→ **Your goal**: The required output is the line that contains "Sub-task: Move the" through the last line of the data, retyped verbatim and with nothing added.

→ **Data shown**:
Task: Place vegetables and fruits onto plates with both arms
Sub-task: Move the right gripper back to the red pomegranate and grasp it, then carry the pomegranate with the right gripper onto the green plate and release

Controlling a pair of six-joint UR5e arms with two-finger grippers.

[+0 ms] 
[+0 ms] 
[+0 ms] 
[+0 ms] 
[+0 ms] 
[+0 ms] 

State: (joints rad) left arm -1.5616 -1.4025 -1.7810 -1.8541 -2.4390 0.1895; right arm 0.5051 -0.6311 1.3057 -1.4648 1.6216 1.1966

→ **Solved problem**:
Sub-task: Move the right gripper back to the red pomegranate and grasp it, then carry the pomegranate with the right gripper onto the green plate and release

Controlling a pair of six-joint UR5e arms with two-finger grippers.

[+0 ms] 
[+0 ms] 
[+0 ms] 
[+0 ms] 
[+0 ms] 
[+0 ms] 

State: (joints rad) left arm -1.5616 -1.4025 -1.7810 -1.8541 -2.4390 0.1895; right arm 0.5051 -0.6311 1.3057 -1.4648 1.6216 1.1966

Nothing more will be written for this answer.